Start of DATASET EXTRACT
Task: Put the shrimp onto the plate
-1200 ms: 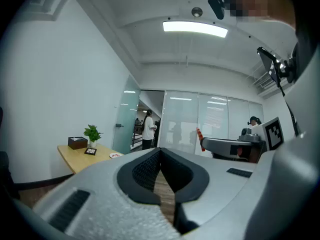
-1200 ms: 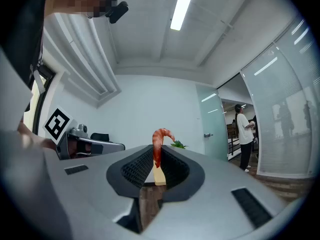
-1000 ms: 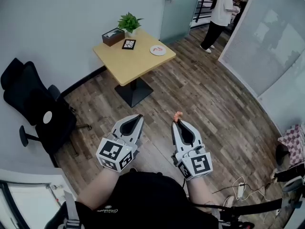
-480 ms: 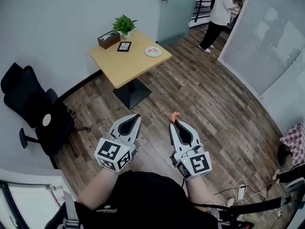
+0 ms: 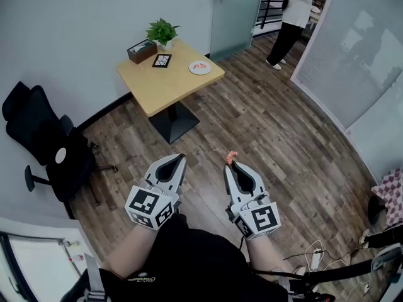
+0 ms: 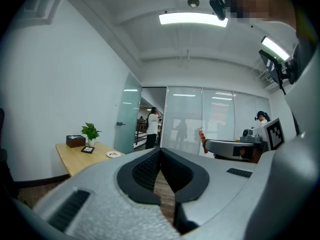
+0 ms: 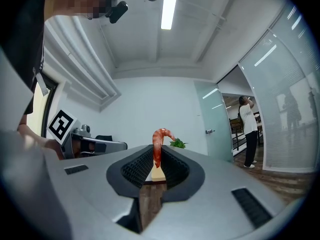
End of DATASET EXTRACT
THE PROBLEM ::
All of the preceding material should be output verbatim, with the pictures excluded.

REPLY TO THE EXERCISE ::
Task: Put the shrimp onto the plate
-1200 ms: 
-1200 ms: 
-1000 ms: 
-480 ms: 
+0 ms: 
+0 ms: 
+0 ms: 

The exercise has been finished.